Although B was consistently slightly lower than R in our model, qualitatively our values of R and B are very similar. R measures the homogeneity of phase within the network, whereas B measures how synchronously the cells fire. They produce similar results in these simulations because the network is firing synchronous, near-periodic bursts. B is slightly lower than R because B is more sensitive to small fluctuations in spike time due to noise. An example of a condition in which R and B provide very different response is a ring oscillator (Supplemental Fig. 1). In this ring oscillator, R is relatively high (0.3) because the phase is constant, but B is negative and at its predicted minimum value (−0.11 for 100 cells) because the cells are completely asynchronous. The similarity of R and B in our neural model results shows that the cells tend to fire synchronously during oscillations, not in sequential chains as in this numerical demonstration.

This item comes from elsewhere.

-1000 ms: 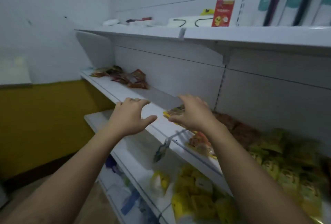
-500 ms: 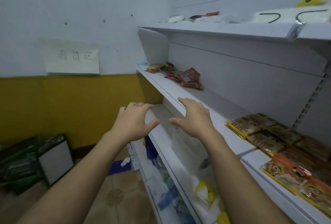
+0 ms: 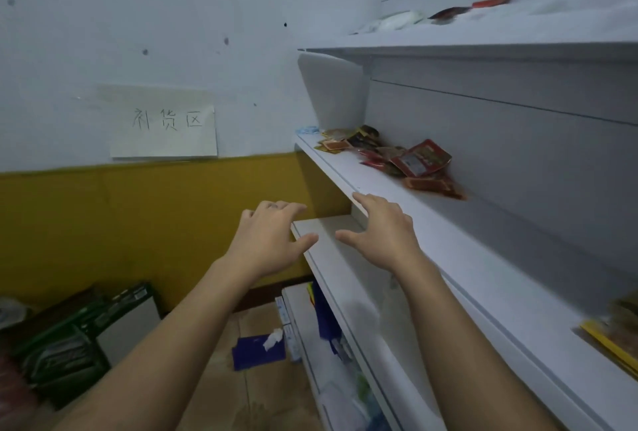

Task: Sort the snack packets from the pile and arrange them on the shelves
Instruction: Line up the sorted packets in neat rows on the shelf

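Snack packets (image 3: 411,163) of glossy, crinkled foil, red and brown, lie heaped toward the far end of the smooth white metal shelf (image 3: 483,258), right of centre and above my hands. I see my left hand (image 3: 267,241) and right hand (image 3: 379,234) mid-frame, fingers (image 3: 366,201) spread and holding nothing. The right fingertips are at the shelf's front lip, well short of the heap.
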`<state>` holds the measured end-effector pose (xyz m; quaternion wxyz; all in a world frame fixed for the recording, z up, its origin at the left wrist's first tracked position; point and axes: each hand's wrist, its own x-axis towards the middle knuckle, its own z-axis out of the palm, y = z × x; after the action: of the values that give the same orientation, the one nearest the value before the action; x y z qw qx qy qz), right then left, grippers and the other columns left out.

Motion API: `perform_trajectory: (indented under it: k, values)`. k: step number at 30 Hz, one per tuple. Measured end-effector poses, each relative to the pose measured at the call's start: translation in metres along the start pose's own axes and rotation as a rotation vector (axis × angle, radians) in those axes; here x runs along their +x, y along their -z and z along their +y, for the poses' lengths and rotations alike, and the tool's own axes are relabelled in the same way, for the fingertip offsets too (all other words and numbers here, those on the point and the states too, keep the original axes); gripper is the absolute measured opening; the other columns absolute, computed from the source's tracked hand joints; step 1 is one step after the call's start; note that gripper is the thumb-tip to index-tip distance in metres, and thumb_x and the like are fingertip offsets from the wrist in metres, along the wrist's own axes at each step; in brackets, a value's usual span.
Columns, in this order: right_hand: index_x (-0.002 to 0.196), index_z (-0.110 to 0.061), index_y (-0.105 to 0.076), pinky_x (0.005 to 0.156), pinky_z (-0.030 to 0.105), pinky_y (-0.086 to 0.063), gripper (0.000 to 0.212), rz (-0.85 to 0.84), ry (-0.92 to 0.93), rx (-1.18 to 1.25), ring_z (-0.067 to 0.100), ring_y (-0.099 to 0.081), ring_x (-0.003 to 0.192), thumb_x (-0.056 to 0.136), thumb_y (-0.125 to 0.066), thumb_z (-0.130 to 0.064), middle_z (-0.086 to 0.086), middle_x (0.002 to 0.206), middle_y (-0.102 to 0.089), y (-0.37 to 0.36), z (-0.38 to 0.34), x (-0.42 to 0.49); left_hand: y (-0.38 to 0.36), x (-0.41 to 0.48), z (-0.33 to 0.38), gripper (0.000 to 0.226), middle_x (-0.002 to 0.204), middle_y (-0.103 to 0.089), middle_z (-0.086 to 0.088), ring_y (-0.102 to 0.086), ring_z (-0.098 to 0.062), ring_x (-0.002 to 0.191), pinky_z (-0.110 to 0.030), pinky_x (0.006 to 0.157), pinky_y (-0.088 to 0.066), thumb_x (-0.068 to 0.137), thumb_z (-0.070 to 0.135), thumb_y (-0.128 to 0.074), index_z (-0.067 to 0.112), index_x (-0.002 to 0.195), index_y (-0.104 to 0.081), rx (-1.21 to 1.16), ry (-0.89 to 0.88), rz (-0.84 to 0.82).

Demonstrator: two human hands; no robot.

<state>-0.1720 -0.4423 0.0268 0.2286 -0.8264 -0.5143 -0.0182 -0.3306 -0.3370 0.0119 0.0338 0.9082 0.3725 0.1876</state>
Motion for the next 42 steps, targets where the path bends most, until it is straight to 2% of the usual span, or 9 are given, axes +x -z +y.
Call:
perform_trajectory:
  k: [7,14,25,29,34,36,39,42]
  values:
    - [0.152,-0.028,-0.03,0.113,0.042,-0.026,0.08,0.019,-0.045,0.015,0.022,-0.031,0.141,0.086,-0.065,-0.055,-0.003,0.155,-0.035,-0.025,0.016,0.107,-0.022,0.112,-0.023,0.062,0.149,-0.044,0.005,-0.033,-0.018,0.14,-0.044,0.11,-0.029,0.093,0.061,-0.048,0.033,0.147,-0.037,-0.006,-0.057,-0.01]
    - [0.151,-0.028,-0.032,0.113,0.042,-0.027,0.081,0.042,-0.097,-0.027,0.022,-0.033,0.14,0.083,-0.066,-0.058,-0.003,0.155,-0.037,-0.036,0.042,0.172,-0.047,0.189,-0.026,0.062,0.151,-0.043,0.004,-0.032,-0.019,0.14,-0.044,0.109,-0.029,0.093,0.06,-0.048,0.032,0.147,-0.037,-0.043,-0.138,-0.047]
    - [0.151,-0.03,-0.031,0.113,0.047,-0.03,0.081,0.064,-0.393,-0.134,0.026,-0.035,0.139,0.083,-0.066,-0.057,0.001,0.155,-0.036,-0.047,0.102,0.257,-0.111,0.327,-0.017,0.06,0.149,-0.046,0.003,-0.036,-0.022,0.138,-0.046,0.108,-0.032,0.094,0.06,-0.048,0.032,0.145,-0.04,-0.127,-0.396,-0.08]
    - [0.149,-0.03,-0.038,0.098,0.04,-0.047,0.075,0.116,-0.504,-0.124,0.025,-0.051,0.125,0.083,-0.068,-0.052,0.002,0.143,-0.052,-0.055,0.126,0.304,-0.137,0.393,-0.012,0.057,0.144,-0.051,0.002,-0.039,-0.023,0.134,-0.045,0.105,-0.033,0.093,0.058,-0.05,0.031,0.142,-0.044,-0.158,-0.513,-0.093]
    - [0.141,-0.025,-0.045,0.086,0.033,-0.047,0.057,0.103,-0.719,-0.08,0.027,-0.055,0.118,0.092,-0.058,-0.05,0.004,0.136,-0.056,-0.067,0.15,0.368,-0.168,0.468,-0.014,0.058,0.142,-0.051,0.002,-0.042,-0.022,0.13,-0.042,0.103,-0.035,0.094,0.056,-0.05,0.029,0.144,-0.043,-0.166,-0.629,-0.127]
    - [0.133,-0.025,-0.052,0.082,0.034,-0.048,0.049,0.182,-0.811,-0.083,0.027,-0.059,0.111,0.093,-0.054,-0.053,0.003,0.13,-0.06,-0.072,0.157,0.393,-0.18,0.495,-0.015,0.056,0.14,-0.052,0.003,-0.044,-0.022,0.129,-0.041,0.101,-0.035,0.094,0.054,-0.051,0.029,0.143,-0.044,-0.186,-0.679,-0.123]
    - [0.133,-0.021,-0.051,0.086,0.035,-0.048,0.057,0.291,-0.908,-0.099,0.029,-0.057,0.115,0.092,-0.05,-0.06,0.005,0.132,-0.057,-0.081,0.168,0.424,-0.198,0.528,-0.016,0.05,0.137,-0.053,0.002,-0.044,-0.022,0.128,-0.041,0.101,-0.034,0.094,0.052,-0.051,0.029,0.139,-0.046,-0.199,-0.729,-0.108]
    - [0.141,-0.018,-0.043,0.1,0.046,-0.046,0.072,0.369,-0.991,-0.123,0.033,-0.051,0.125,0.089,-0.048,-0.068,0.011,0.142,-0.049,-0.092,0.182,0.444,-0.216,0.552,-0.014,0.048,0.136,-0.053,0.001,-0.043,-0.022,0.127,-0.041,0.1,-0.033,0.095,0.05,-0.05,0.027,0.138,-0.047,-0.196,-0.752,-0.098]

Quantifying Recruitment to HFOs

The ability of the Driver network to recruit the Neighbors is evaluated qualitatively and quantitatively with several measures. The first analysis is patterned after CR theory and compares the information content of the Driver and Neighbor populations in the frequency domain. The plots of PSD are visually compared for both populations and used to measure the peak oscillation frequency. This qualitative comparison uses β to measure the spectral response, although it must be pointed out that the Neighbor network does not demonstrate CR because it receives a deterministic input. A separate analysis is to use the Drivers' output as the input signal to the Neighbors for a cross-covariance, as described for SR above. Periods of high cross-covariance indicate strong information transfer from the Drivers to the Neighbors, the hallmark of recruitment. We have chosen the cross-covariance value of 0.5 as the threshold for recruitment, a value roughly corresponding to when 50% of the Neighbors are firing synchronously with the Drivers (as in the analysis of R and B). This was a conservative number: qualitative review showed that there was noticeable recruitment with values >0.3 (see example in Fig. 3A).

Fig. 3.

Fig. 3.

Recruitment to high-frequency oscillations (HFOs) with basket cells. A: the oscillating Driver network produces a subthreshold signal to its Neighbors. The Neighbors detect this signal as predicted by stochastic resonance (SR). Top, raster plots and raw voltage output of the Drivers (blue) and Neighbors (black) for 3 scenarios, indicated above. In each case the Drivers receive noise 600 ms before the Neighbors. Colored horizontal bars below voltage traces indicate periods used to calculate PSD; colored diamonds indicate corresponding data points in B. Bottom, PSD of Drivers (green), Neighbors during Driver activation (red), and Neighbors without Driver input (black). Drivers represent the “signal” to the Neighbors. In all 3 cases the Neighbors were recruited to varying degrees, most prominently in the middle case, where PSDs are identical in the 2 cases (75-Hz Drivers, 0.15-nA2 noise). The black PSD lines indicate that the Neighbors did not have coherent oscillations without Driver input, except for loose 30-Hz oscillations for 0.04-nA2 noise. B: cross-covariance measures signal-to-noise ratio (SNR) between Driver and Neighbor outputs. The x-axis is the noise presented to the Neighbor cells only. Data from A generated the 3 indicated points. The monophasic rise and then decline of SNR as noise increases is typical of SR. The Driver frequencies are indicated in the legend. Diagonal tick marks indicate the point at which each scenario has equivalent noise in the Drivers and Neighbors. C: plot of the peak frequency in the Neighbors' PSD. For reference, the Neighbor response to the same input without any Driver input is also included (uncoupled response). The Neighbor frequency is entrained to that of the Drivers for a broad range of noise. Note that the 95-Hz Drivers actually oscillated slower when the Neighbors became active (due to increased basket cell inhibition), accounting for the frequency drop from 0.06 to 0.2 nA2. D: plot of the ratio of β in the Neighbors to the Drivers for each noise level. Output is similar in nature to the cross-covariance. This ratio shows the similarity between oscillatory behavior in the 2 populations but does not demonstrate when β is high or low; thus the values for 40- and 50-Hz Drivers at high noise are unreliable (see raw data in Supplemental Fig. 2A). E: plot of the ratio of Neighbor noise to Driver noise for each Driver frequency. This relationship applies to all subsequent graphs involving Neighbor cells.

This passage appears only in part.